Historians of medieval warfare have experienced many obstacles in pursuit of their subject. For a long time the unfashionable study of this subject has been dominated by retired generals and other ex-soldiers. However, the subject has spawned an academic history of its own, progressing from a limited understanding by generalists to exhaustive study by specialists. In the English-speaking world, Charles Oman’s
The Art of War in the Middle Ages
held sway for much of the twentieth century;
fortunately, the truly appalling first edition of 1885 was rewritten for a greatly expanded and improved third edition in 1924 which, although now dated and misleading in places, remains in print as a serviceable and useful detailed study.

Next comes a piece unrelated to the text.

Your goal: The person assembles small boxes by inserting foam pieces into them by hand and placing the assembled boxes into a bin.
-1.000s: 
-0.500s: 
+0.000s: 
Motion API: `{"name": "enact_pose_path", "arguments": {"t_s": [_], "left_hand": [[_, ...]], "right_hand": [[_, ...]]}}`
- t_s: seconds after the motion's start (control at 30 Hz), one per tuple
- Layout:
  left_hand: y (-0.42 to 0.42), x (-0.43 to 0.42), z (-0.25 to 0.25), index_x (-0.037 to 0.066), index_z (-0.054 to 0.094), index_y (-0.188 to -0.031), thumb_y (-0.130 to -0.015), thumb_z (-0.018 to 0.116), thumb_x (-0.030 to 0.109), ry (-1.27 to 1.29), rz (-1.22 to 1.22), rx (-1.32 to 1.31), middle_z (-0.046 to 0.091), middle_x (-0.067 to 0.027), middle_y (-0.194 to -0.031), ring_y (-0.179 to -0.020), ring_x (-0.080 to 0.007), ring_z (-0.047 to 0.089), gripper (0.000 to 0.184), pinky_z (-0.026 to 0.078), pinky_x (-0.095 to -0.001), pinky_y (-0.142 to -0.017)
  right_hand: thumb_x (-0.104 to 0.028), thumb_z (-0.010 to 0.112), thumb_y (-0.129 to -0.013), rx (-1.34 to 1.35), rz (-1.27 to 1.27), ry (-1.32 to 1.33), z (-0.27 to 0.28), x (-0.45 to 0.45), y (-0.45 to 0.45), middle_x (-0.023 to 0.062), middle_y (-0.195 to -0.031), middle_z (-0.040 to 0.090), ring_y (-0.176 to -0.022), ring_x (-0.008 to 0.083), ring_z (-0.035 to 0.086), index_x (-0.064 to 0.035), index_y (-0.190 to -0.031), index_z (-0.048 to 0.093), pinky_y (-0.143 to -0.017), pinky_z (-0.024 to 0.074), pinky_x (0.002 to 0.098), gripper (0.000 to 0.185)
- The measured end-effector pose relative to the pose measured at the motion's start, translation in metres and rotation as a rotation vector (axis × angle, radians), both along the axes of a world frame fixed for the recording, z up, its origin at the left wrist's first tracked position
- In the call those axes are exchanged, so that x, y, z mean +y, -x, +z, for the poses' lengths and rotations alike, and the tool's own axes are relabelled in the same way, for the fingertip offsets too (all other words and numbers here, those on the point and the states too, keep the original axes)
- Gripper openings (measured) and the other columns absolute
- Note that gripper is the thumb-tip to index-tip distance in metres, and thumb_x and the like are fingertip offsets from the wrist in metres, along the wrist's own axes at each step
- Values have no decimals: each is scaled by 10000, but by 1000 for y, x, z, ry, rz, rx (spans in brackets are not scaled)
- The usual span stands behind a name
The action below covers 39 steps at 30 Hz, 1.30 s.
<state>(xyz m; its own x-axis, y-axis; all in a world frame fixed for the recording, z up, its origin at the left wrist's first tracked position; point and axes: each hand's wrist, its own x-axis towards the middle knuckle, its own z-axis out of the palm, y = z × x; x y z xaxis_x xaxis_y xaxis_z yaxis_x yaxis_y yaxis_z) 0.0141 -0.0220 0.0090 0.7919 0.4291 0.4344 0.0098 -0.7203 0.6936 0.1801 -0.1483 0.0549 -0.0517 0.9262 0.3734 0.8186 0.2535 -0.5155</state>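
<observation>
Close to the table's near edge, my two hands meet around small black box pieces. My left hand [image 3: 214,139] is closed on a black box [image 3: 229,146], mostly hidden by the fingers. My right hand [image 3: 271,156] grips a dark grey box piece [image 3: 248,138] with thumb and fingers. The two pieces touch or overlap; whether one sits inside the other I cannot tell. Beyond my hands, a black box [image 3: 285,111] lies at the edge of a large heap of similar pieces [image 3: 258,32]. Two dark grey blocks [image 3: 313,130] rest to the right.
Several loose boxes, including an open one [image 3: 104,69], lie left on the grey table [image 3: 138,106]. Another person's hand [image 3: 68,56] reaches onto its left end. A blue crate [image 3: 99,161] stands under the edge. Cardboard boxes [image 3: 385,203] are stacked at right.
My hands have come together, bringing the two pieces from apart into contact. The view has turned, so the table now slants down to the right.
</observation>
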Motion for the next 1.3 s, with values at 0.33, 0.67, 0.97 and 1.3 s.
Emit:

From Oman stems the still readily accepted view that infantry declined as a battlefield force after Hastings until its revival in the early fourteenth century, when longbows, it is argued, ushered in the age of English victories epitomised by Crécy in 1346. Hans Delbrück, writing contemporaneously with Oman (and like him a non-medievalist), is more error-ridden. Although he was right to draw attention to the size of medieval armies, arguing that they were much smaller than was originally thought, he helped to perpetuate the myths of medieval warfare that became entrenched in the thinking of military historians: battles were all-important; they were fought almost exclusively by knights; battles usually occurred when one force inadvertently stumbled upon an opposing one; the ensuing
was a confused series of individual combats fought by gung-ho knights seeking glory and renown; there were no tactical units; infantry was peripheral and became effective only with archery in the 1340s; knights felt that their honour would be sullied to fight on foot; they charged headlong into the enemy at first sight; leadership was poor; there was no discipline; tactics were rudimentary and strategy non-existent.
This caricature has been resoundingly disproven on all fronts by two decades of revisionism at the end of the twentieth century.